Ecofeminism as a movement has its origin in the second half of the twentieth century; it brings together various branches of science because it focuses on the connection between the subjugation of women and the destruction of the surrounding world. This paper aims at establishing how the American women writers have advanced ecofeminism and influenced the literary pieces. As this paper demonstrates in analysing works of leading American women writers like Rachel Carson, Terry Tempest Williams, and Annie Dillard, their stories combine both environmental and gender themes and actors to promote environmentalism and female emancipation.

It is worth focussing that Rachel Carson’s work Silent Spring marked the beginning of the modern environmental movement, at the same time, reflecting on the constant violation of the natural environment and women’s words in scientific production.
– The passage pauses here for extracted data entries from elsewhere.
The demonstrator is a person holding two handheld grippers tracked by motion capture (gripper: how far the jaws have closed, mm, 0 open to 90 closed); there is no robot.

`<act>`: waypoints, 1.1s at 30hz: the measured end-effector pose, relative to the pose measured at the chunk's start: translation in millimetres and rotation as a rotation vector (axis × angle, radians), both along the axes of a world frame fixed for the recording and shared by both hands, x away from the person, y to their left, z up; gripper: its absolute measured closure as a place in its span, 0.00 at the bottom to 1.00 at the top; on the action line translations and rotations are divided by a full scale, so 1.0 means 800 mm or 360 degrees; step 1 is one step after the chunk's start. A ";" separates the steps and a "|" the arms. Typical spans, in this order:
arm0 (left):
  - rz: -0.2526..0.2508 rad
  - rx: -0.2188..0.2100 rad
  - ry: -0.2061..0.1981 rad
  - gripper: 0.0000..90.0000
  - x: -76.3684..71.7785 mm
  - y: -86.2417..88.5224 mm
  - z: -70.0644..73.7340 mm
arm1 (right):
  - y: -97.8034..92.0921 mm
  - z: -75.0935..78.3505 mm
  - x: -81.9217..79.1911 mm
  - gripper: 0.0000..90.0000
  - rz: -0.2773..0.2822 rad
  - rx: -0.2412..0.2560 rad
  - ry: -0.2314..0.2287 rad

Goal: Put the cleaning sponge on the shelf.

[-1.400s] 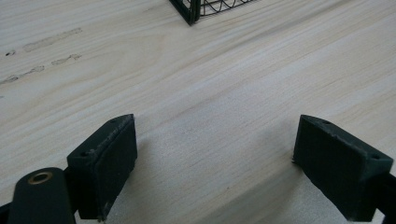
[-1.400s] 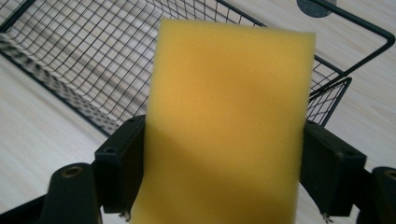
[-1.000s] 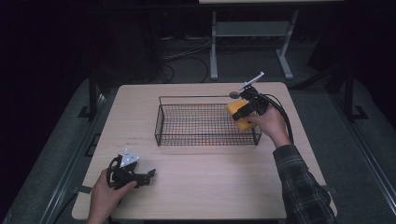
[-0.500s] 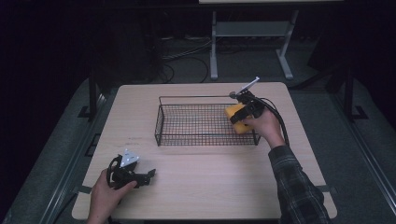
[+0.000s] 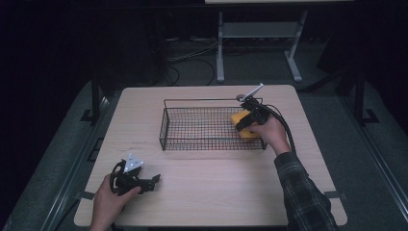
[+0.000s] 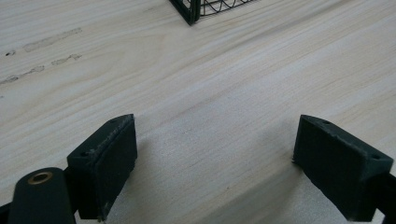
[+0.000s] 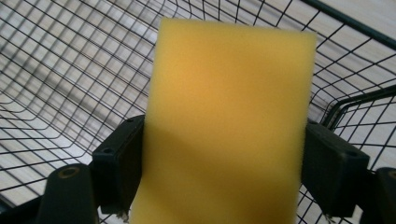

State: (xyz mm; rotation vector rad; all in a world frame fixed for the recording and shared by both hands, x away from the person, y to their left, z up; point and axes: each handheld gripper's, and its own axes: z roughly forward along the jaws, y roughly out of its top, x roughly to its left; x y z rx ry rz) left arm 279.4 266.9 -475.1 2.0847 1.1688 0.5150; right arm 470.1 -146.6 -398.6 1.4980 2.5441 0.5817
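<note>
A yellow sponge (image 5: 245, 125) hangs over the right end of a black wire basket (image 5: 192, 139), gripped by my right gripper (image 5: 248, 122). In the right gripper view the sponge (image 7: 224, 126) sits squeezed between the two black jaws, with the basket's mesh (image 7: 60, 70) below and behind it. My left gripper (image 5: 149, 182) rests on the table near the front left corner, held by a hand. In the left gripper view its jaws stand wide apart, the left gripper (image 6: 215, 163) holding nothing over bare wood.
The light wooden table (image 5: 211, 192) has open room in front of the basket and at its left. A basket corner (image 6: 189, 11) shows at the top of the left gripper view. Beyond the table stand a metal stand (image 5: 255, 33) and floor cables.
My right gripper has carried the sponge a little left and down, further over the basket's right end. The left gripper has stayed put.
</note>
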 end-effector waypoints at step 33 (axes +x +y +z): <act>0.0000 0.0000 0.0000 0.14 0.000 0.000 0.000 | -0.009 0.014 -0.014 0.20 0.0027 0.0021 -0.0024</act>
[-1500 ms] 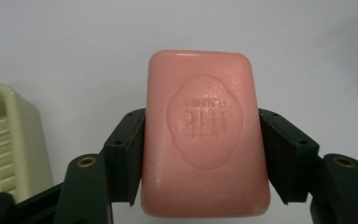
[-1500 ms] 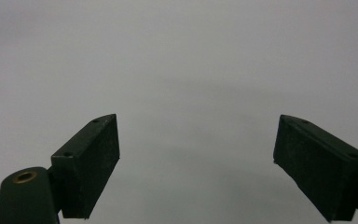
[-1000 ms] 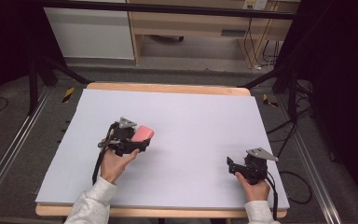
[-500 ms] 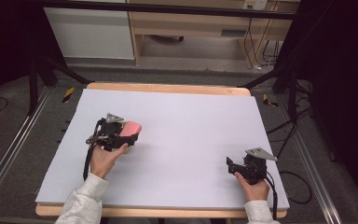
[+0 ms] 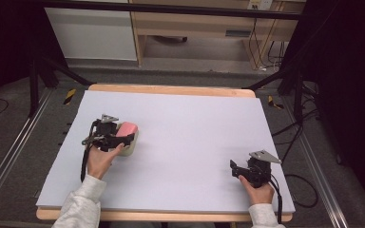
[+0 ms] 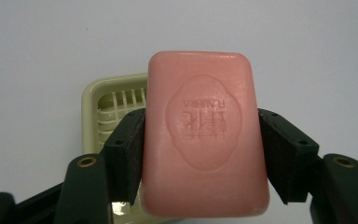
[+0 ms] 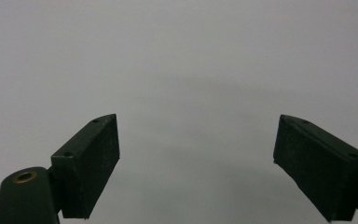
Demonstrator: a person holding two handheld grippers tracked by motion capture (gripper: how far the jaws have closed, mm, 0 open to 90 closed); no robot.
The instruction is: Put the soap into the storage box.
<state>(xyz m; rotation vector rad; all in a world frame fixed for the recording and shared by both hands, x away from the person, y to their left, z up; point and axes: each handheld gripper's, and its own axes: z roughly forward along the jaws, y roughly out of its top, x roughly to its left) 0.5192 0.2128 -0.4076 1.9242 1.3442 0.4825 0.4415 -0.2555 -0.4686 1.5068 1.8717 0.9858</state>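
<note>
Pink, one soap bar [image 6: 204, 140] sits pinched between the left tool [image 5: 119, 137]'s jaws at left centre of the high view, above one pale green slatted soap dish [image 6: 112, 105] on the white surface [image 5: 195, 128]. The right tool [image 5: 240, 168], lower right, has jaws spread apart over bare surface.

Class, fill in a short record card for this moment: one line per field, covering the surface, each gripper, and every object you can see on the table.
Surface: white table
Left gripper: shut on the pink soap bar, jaws pressing its two long sides
Soap marking: embossed oval emblem with lettering on its face
Soap dish: pale green, slatted, directly beneath the soap
Right gripper: open, nothing between its jaws, held low over the bare table near the right front corner
</note>
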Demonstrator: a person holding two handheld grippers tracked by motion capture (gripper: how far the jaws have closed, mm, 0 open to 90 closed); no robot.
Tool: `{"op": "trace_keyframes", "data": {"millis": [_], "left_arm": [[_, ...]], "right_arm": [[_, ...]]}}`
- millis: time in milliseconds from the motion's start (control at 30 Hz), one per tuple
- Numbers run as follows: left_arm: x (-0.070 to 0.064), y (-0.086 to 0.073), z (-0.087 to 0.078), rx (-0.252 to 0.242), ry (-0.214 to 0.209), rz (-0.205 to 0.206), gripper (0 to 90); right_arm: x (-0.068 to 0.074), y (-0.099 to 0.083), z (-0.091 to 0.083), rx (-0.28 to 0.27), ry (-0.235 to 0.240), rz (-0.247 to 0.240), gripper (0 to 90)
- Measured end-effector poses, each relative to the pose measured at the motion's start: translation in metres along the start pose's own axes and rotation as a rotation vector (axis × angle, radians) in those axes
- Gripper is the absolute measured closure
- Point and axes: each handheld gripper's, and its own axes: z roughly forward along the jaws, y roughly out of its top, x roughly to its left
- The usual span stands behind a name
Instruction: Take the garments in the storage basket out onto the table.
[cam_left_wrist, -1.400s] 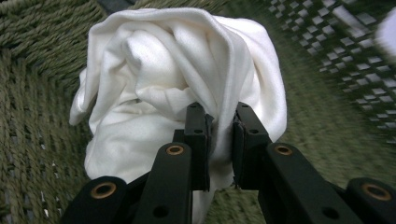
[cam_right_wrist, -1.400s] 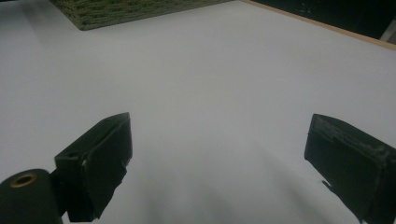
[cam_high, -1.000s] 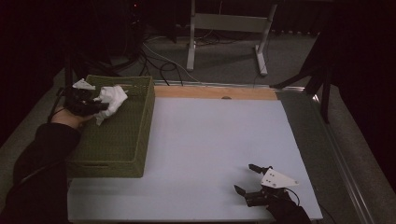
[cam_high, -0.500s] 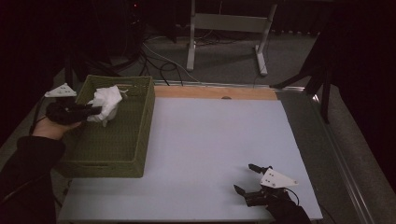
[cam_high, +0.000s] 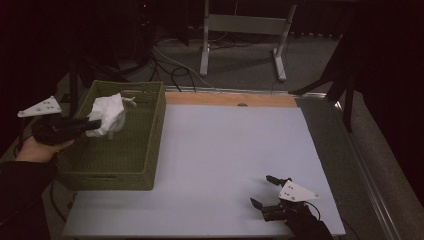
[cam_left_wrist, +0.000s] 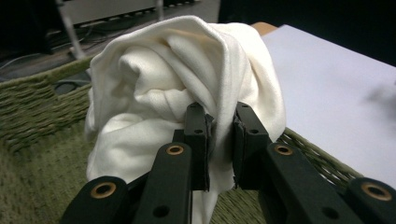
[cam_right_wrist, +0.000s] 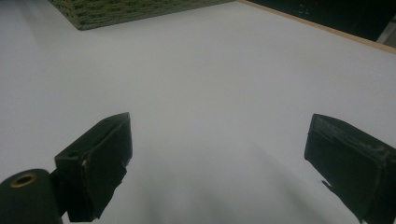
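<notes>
A bunched white cloth (cam_high: 110, 114) hangs above the green woven basket (cam_high: 150, 135) at the table's left. My left gripper (cam_high: 95, 125) is shut on the cloth, held up over the basket's left side. In the left gripper view the cloth (cam_left_wrist: 187, 79) bulges over the jaws, which pinch a fold of it at my left gripper (cam_left_wrist: 219, 128), with the basket wall (cam_left_wrist: 37, 112) behind. My right gripper (cam_high: 264, 192) rests low near the table's front right, open, with nothing between its jaws; my right gripper (cam_right_wrist: 219, 154) faces bare white tabletop (cam_right_wrist: 210, 70).
The white tabletop (cam_high: 235, 150) has a wooden strip (cam_high: 230, 99) along its far edge. Beyond it stand a metal stand (cam_high: 245, 30) and floor cables (cam_high: 165, 60). A corner of the basket (cam_right_wrist: 130, 9) sits far ahead of the right gripper.
My left gripper has drawn back to the left and risen, lifting the white cloth higher above the basket. The right gripper has stayed put.
</notes>
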Motion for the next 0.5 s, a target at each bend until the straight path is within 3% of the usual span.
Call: {"op": "trace_keyframes", "data": {"millis": [233, 333, 500], "left_arm": [[-0.004, 0.0, -0.012, -0.031, -0.04, -0.031, 79.5], [-0.011, 0.004, -0.018, -0.057, -0.072, -0.016, 79.4], [-0.022, 0.015, -0.026, -0.085, -0.082, 0.016, 79.5]], "right_arm": [[0.0, 0.0, 0.001, -0.001, 0.0, 0.002, 7.6], [0.0, 0.0, 0.0, 0.005, 0.0, -0.002, 7.7], [0.0, 0.0, 0.0, 0.003, -0.003, -0.003, 7.7]]}}
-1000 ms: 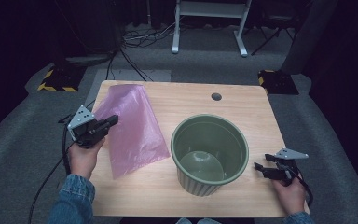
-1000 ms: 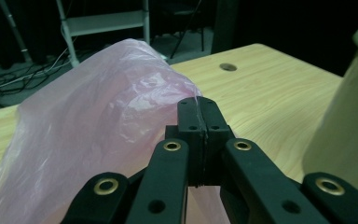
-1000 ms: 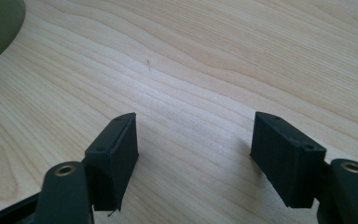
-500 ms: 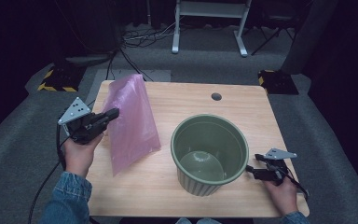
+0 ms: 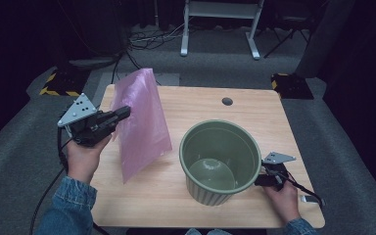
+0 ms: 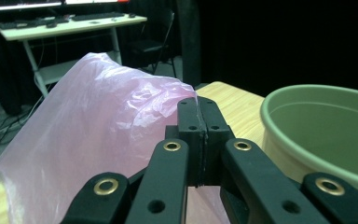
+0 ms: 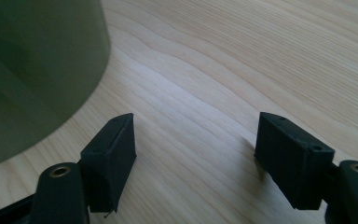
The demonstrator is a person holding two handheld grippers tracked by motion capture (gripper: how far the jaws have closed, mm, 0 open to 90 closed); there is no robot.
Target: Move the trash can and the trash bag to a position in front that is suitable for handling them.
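Observation:
A pink plastic bag [image 5: 142,122] hangs lifted above the left part of the wooden table [image 5: 196,105]; its lower corner still reaches the tabletop. My left gripper [image 5: 122,113] is shut on the bag's edge, and in the left gripper view the jaws [image 6: 198,135] press together with the pink bag [image 6: 88,135] draped behind them. A green round bin [image 5: 220,159] stands upright right of centre, and its rim [image 6: 321,126] shows beside the bag. My right gripper [image 5: 262,180] rests low by the bin's right side, open [image 7: 196,154] over bare wood, with the bin wall [image 7: 37,70] at its left.
A small dark round hole [image 5: 227,101] lies in the table near the far edge. Beyond the table are a white desk frame [image 5: 220,24], cables on the floor and a yellow-black striped base [image 5: 58,83]. Bare wood runs along the far side.
My left gripper has risen and pulled the pink bag up from lying flat to hanging. My right gripper has slid left, closer to the bin's side.

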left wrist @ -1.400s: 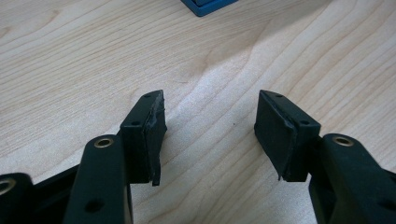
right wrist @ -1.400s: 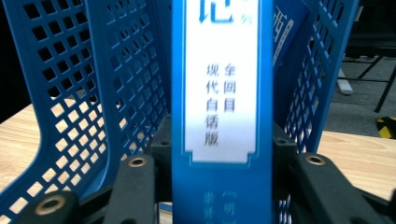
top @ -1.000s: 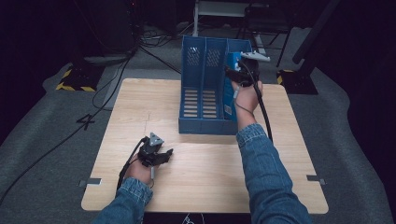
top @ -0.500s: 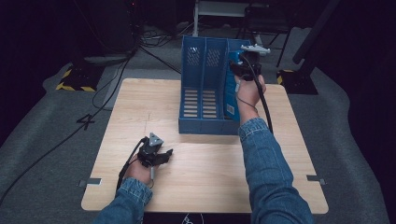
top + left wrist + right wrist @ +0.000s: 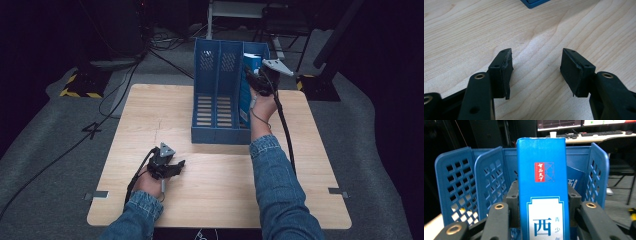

Terry Tempest Williams' Refuge: In An Unnatural History of Family and Place, readers are subjected to the broader societal effects of pollution; she employs her story to show the injustices of patriarchy while also railing against the-consumer-capitalist oppressive social order and call for humanity to learn to coexist with the environment. Looking at Annie Dillard’s Pilgrim at Tinker Creek, the study explores the ideas of the beauty and viciousness of nature with elements of spirituality and existentialism and relating to gender and perceptions of nature.
Analysing the selected texts using comparative method from literary point of view, this research seeks to establish how these authors put into practice the tenet of ecofeminism. Analysing these texts this paper illustrates how American women writers use the principles of ecofeminism to challenge the existing status quo and present a new, more open strategy regarding the interactions of people and nature. The works cited above show that literature can be a great tool for agitation and change, which provokes people to reevaluate their functions on the landscape.
Therefore, by intertwining the environmental and gender discourses, American women writers contribute not only to the development of the ecofeminist discourse, but also indicate ways for expanding the movement for environmental justice and the feminist discussions beyond their current boundaries. In recapitulation, this paper aims to establish literary contributions are key to the development of current ecofeminist scholarship and demonstrates the value of these authors in the ongoing debates on the environment and women’s rights.